Al mismo tiempo, en la empresa de Annabel…
Annabel vio la factura en la pantalla del departamento financiero y transfirió el dinero desde su cuenta personal después de que Rupert lo devolviera.
No quería deberle nada a nadie y envió un mensaje a Rupert.
«Mantén la profesionalidad y la equidad».
Rupert dejó el móvil a un lado y esbozó una sonrisa burlona ante la pantalla del ordenador.
«No debería estar aquí. Esto arruinará vuestra relación. Me voy».
Lina cogió su bolso y salió de la oficina, y Rupert no la detuvo.
La secretaria regresó de la sucursal e informó de las noticias a Rupert.
«Jefe, es exactamente como pensaba. El director general es, sin duda, sospechoso».
A la secretaria se le había pedido que vigilara la sucursal para asegurarse de que todo funcionaba correctamente y para averiguar quién estaba causando todo ese revuelo entre bastidores.
«Continúa».
«El director general de la sucursal oprimía al departamento de tecnología valiéndose del poder y los contactos que le había otorgado la sede central. Obligó al departamento a gestionar las existencias según sus órdenes, lo que provocó un error grave. Además, el director general contrató a sus familiares para que trabajaran en la empresa y les mostraba abiertamente favoritismo. Como resultado, la sucursal estaba sumida en el caos».

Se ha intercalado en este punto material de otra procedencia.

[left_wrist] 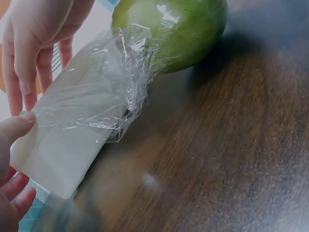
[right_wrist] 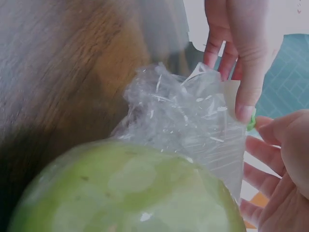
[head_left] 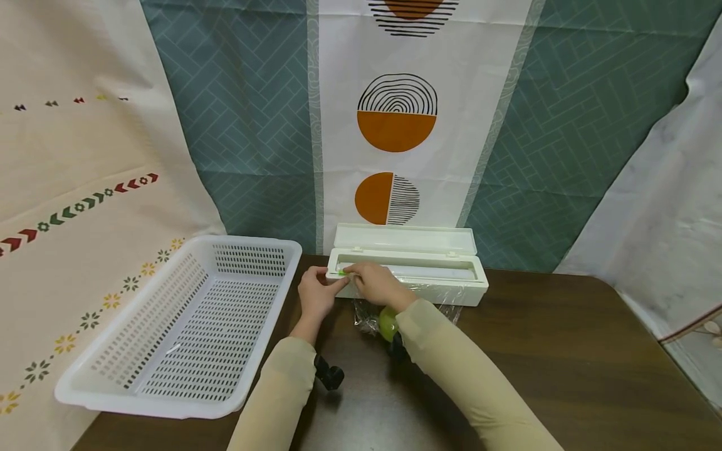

La secretaria sacó el bolígrafo grabador y reprodujo el contenido que corroboraba sus palabras.
Al verlo, Rupert soltó un resoplido frío, dándose cuenta de que era inevitable que la gente se volviera egoísta tras probar el sabor del poder.
«Pásaselo al departamento jurídico y deja que lo gestionen según las normas».
Después de eso, Rupert condujo hasta la empresa de Annabel y la esperó durante mucho tiempo, pero ella no salió. Sin embargo, siguió esperando hasta que oscureció.
«Venga, vamos a comer algo. La noticia de que Rupert y tú habéis roto se ha extendido por Internet como la pólvora. ¿Estás segura de tu decisión? ¿De verdad no te arrepentirás?».
Debora estaba preocupada por Annabel, que no había comido en todo el día.